— WHAT TO WORK ON —
Count up the lines below containing the word "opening", and give the result with no other words.

— SOURCE MATERIAL —
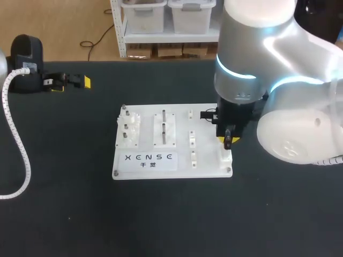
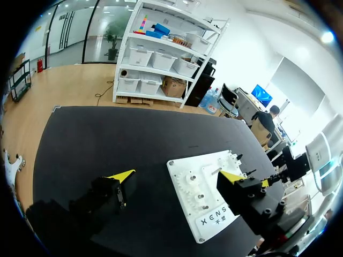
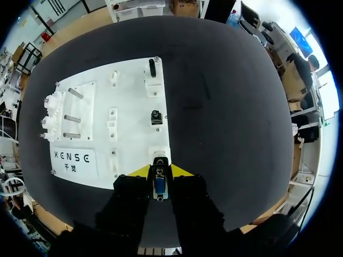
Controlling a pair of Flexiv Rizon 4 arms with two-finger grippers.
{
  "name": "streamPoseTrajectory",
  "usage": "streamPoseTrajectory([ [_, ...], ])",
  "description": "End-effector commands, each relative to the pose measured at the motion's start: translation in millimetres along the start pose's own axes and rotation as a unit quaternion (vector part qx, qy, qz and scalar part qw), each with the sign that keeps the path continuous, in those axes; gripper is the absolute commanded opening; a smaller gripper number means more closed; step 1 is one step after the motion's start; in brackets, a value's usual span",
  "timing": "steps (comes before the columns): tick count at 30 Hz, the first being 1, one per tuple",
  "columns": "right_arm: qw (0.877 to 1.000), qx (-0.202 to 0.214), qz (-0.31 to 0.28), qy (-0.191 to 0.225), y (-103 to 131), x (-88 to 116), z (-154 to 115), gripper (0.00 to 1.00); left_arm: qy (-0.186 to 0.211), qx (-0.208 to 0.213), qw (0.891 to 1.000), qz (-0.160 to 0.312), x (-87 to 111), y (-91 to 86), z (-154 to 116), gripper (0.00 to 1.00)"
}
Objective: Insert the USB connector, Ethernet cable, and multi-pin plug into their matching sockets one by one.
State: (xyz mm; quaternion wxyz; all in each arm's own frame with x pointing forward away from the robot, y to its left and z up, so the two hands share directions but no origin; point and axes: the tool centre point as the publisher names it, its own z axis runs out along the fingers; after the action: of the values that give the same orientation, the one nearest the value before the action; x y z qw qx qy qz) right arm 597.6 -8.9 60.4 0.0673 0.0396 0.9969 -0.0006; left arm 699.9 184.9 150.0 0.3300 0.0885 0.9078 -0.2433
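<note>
Right wrist view shows the right gripper (image 3: 159,172) pinching the multi-pin plug (image 3: 159,187) between its 2 fingers, just over the socket (image 3: 159,155) at the white board's (image 3: 128,96) near-right corner. Well left of the board, the left gripper (image 1: 72,84) has its fingers spread.

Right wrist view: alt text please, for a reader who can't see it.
The right hand grips a multi-pin plug, with a white socket just ahead of it at the nearest edge of a white board. The board lies on a black table and also carries a black connector and metal pegs.
</note>
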Motion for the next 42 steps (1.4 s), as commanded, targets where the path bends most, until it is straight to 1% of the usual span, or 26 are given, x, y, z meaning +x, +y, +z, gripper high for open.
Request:
streamPoseTrajectory([
  [1, 1.000, 0.006, -0.002, -0.003, 4.3, 1.5, 12.9, 0.00, 0.000, 0.000, 1.000, 0.000, 0.0, 0.0, 0.0, 1.00],
  [10, 0.999, 0.024, -0.019, -0.020, 7.1, 9.1, 16.8, 0.00, 0.000, 0.000, 1.000, 0.000, 0.0, 0.0, 0.0, 1.00],
  [13, 0.999, 0.023, -0.021, -0.024, 6.6, 12.0, 16.8, 0.00, 0.000, 0.000, 1.000, 0.000, 0.0, 0.0, 0.0, 1.00],
  [26, 0.998, 0.029, -0.010, -0.046, 0.7, 22.4, 19.1, 0.00, 0.000, 0.000, 1.000, 0.000, 0.0, 0.0, 0.0, 1.00],
  [30, 0.998, 0.035, -0.013, -0.058, 0.1, 23.2, 18.5, 0.00, 0.000, 0.000, 1.000, 0.000, 0.0, 0.0, 0.0, 1.00],
  [32, 0.997, 0.045, -0.016, -0.066, 0.2, 22.9, 18.6, 0.00, 0.000, 0.000, 1.000, 0.000, 0.0, 0.0, 0.0, 1.00],
  [42, 0.998, 0.032, -0.017, -0.059, 0.1, 17.0, 15.0, 0.00, 0.000, 0.000, 1.000, 0.000, 0.0, 0.0, 0.0, 1.00],
])
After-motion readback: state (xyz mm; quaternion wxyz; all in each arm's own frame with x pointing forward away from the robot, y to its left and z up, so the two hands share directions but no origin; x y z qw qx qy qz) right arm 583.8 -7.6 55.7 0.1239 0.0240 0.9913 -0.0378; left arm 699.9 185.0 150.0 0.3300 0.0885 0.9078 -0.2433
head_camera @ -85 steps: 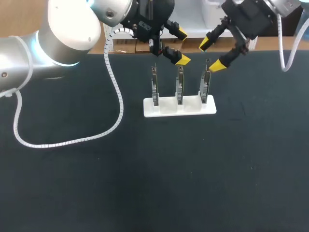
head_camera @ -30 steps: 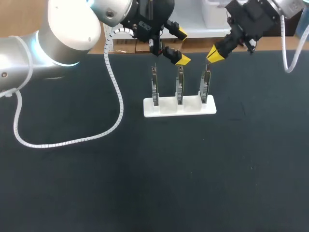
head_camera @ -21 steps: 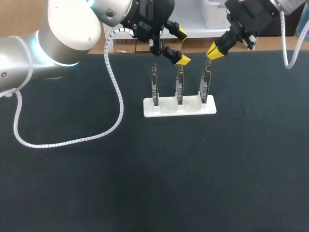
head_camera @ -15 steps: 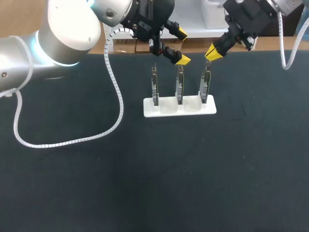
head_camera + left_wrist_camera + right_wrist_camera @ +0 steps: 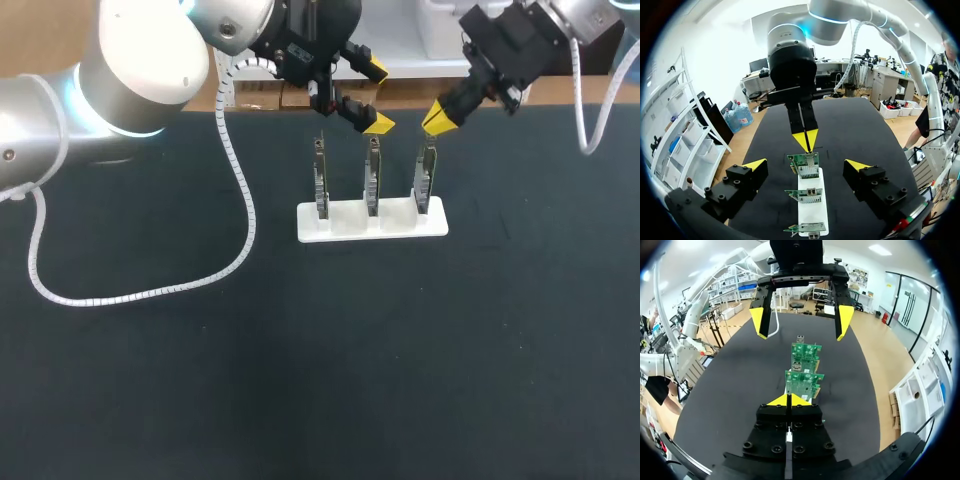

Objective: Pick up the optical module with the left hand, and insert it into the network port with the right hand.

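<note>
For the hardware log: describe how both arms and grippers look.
Left arm: rounded silver-white links, a glowing blue ring, a white coiled cable. Right arm: silver too. The left gripper and right gripper are black with yellow wedge tips.

The counter [image 5: 320, 350] is viewed from high above and behind, with the rack of three upright boards [image 5: 371, 222] set small in the upper middle of the frame. The same rack is viewed closely from opposite ends by the wrist cameras, one aimed along the left claw [image 5: 806, 165] and the other along the right claw [image 5: 788, 400], each facing the other. Rack and both claws are shared by all three views.
</note>
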Controlling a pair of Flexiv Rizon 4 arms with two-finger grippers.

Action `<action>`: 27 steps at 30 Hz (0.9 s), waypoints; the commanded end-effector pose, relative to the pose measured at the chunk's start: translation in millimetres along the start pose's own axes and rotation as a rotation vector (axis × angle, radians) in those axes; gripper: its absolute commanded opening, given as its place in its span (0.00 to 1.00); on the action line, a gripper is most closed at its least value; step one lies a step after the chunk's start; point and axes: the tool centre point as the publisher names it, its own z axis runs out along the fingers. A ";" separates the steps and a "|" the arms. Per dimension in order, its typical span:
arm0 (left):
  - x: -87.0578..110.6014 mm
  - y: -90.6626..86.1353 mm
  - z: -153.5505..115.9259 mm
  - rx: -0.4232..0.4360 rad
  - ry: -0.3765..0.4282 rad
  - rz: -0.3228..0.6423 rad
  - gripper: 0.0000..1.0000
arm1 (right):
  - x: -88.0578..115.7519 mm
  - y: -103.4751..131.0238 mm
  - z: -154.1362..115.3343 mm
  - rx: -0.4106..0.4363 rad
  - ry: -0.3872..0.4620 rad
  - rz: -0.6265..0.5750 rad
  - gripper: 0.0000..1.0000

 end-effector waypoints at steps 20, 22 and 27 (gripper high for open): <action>-1.7 1.6 -0.3 0.004 0.009 -0.003 1.00 | 13.4 4.8 14.4 0.007 -0.048 0.018 0.00; -1.7 1.6 -0.3 0.004 0.009 -0.003 1.00 | 11.4 4.3 13.6 0.012 -0.055 0.004 0.00; -1.7 1.6 -0.3 0.004 0.009 -0.003 1.00 | 1.5 2.6 4.0 0.025 -0.051 -0.028 0.00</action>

— ANSWER FOR THIS EXERCISE —
2